TASK REQUIREMENTS -
Return the listing below verbatim. Pictures do not belong in the copy.

AVAILABLE DATA -
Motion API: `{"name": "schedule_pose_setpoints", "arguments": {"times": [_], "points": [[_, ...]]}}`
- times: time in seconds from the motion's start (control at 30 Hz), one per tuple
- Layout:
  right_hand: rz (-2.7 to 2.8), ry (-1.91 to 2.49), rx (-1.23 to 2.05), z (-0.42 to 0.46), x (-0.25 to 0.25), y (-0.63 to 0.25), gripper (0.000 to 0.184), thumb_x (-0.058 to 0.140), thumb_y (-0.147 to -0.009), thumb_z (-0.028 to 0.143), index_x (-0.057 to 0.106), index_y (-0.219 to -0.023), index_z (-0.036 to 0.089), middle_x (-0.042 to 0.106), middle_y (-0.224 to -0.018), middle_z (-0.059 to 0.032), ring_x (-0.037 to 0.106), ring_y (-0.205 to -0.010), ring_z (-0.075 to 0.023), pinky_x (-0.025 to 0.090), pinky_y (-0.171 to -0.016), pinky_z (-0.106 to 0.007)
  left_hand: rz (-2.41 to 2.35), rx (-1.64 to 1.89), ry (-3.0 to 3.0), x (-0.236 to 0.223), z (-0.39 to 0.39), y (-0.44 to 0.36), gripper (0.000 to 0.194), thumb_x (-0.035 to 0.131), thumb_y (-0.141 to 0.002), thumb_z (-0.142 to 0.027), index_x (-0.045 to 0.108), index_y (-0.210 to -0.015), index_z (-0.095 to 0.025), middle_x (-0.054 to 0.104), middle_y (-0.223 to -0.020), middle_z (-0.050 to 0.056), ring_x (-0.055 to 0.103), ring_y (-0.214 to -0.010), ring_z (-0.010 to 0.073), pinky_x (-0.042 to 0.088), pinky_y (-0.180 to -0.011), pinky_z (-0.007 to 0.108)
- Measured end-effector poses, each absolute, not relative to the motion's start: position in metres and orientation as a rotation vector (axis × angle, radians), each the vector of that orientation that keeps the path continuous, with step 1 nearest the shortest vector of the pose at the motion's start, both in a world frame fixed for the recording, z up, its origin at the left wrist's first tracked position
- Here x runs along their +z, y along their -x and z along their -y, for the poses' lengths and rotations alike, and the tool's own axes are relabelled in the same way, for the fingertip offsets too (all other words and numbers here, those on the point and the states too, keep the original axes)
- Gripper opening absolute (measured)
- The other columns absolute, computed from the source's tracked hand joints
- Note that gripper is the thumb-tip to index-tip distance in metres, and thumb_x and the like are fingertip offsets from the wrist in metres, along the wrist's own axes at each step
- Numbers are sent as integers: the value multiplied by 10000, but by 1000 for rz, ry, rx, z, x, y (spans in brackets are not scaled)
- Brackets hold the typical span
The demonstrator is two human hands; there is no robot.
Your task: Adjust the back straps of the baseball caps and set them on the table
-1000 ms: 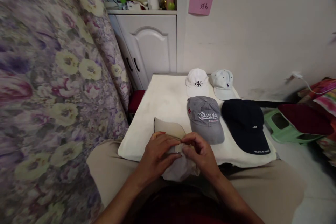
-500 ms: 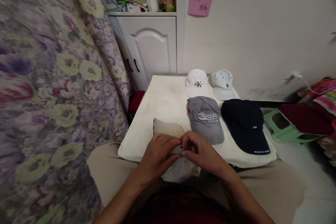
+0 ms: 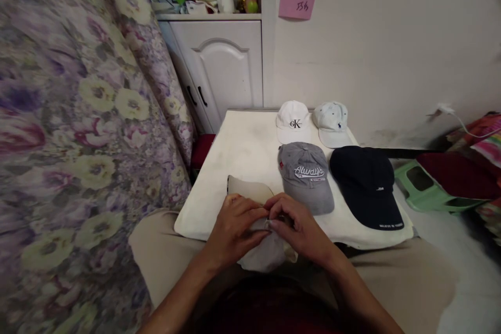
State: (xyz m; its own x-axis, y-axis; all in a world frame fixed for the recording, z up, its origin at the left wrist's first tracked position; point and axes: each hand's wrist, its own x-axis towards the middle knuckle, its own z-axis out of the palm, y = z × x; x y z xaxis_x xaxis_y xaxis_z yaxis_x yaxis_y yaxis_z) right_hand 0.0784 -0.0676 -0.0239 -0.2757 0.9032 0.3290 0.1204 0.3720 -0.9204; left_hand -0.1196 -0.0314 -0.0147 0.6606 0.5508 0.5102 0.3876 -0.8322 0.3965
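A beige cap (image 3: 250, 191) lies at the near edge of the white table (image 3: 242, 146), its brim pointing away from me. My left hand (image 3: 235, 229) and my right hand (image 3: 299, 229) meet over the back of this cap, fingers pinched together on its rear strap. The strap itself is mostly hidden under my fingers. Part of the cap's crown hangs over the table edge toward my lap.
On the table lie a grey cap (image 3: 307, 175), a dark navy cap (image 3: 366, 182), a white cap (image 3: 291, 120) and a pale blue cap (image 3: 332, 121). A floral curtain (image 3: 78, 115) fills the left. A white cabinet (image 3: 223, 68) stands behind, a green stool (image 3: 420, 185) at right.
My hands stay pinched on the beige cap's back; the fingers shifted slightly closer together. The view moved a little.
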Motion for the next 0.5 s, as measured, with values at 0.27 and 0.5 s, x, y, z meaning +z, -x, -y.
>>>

SOLUTION FOR THIS TASK -
Motion API: `{"name": "schedule_pose_setpoints", "arguments": {"times": [_], "points": [[_, ...]]}}`
- times: time in seconds from the motion's start (control at 30 Hz), one per tuple
- Layout:
  right_hand: rz (-2.7 to 2.8), ry (-1.91 to 2.49), rx (-1.23 to 2.05), z (-0.42 to 0.46), x (-0.25 to 0.25), y (-0.63 to 0.25), gripper (0.000 to 0.184), thumb_x (-0.058 to 0.140), thumb_y (-0.147 to -0.009), thumb_z (-0.028 to 0.143), index_x (-0.057 to 0.106), index_y (-0.219 to -0.023), index_z (-0.036 to 0.089), middle_x (-0.042 to 0.106), middle_y (-0.224 to -0.018), middle_z (-0.059 to 0.032), ring_x (-0.037 to 0.106), ring_y (-0.205 to -0.010), ring_z (-0.075 to 0.023), pinky_x (-0.025 to 0.090), pinky_y (-0.171 to -0.016), pinky_z (-0.106 to 0.007)
  left_hand: rz (-2.41 to 2.35), rx (-1.64 to 1.89), ry (-3.0 to 3.0), x (-0.236 to 0.223), z (-0.39 to 0.39), y (-0.44 to 0.36), gripper (0.000 to 0.194), thumb_x (-0.035 to 0.131), thumb_y (-0.141 to 0.002), thumb_z (-0.142 to 0.027), index_x (-0.045 to 0.108), index_y (-0.210 to -0.015), index_z (-0.095 to 0.025), middle_x (-0.054 to 0.104), middle_y (-0.223 to -0.020), middle_z (-0.050 to 0.056), ring_x (-0.055 to 0.103), ring_y (-0.214 to -0.010), ring_z (-0.010 to 0.073), pinky_x (-0.042 to 0.088), pinky_y (-0.180 to -0.011), pinky_z (-0.007 to 0.108)
- Measured end-effector poses, each absolute, not relative to the motion's start: position in metres and orientation as a rotation vector (axis × angle, radians), each the vector of that orientation that keeps the path continuous, with step 1 nearest the shortest vector of the pose at the motion's start, both in a world frame fixed for the recording, z up, its origin at the left wrist's first tracked position
- Here x runs along their +z, y along their -x and z along their -y, for the poses' lengths and rotations alike, and the tool's own axes are relabelled in the same way, for the fingertip offsets too (all other words and numbers here, those on the point and the states too, keep the original axes)
- Gripper opening absolute (measured)
- The other columns absolute, computed from the source's tracked hand joints
- Note that gripper is the thumb-tip to index-tip distance in metres, and thumb_x and the like are fingertip offsets from the wrist in metres, along the wrist's own axes at each step
- Numbers are sent as integers: the value multiplied by 10000, but by 1000 for rz, ry, rx, z, x, y (spans in brackets are not scaled)
- Brackets hold the typical span
The demonstrator is two human hands; there is no robot.
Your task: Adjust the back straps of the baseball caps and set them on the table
-1000 ms: 
-500 ms: 
+0 ms: 
State: (xyz m; its own x-axis, y-axis; all in a world frame fixed for the recording, z up, its origin at the left wrist's first tracked position; point and axes: each hand's wrist, its own x-axis towards the middle knuckle, its own z-axis out of the palm, y = z × x; x y z xaxis_x xaxis_y xaxis_z yaxis_x yaxis_y yaxis_z) right_hand 0.0784 -0.0676 -0.0239 -0.2757 0.9032 0.3290 0.1204 0.3720 -0.9204; left_hand -0.1196 -0.0314 -0.0147 0.6606 0.5508 0.5102 0.3876 -0.8322 0.3965
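A beige cap (image 3: 250, 191) lies at the near edge of the white table (image 3: 242, 146), its brim pointing away from me. My left hand (image 3: 235, 229) and my right hand (image 3: 299, 229) meet over the back of this cap, fingers pinched together on its rear strap. The strap itself is mostly hidden under my fingers. Part of the cap's crown hangs over the table edge toward my lap.
On the table lie a grey cap (image 3: 307, 175), a dark navy cap (image 3: 366, 182), a white cap (image 3: 291, 120) and a pale blue cap (image 3: 332, 121). A floral curtain (image 3: 78, 115) fills the left. A white cabinet (image 3: 223, 68) stands behind, a green stool (image 3: 420, 185) at right.
My hands stay pinched on the beige cap's back; the fingers shifted slightly closer together. The view moved a little.
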Motion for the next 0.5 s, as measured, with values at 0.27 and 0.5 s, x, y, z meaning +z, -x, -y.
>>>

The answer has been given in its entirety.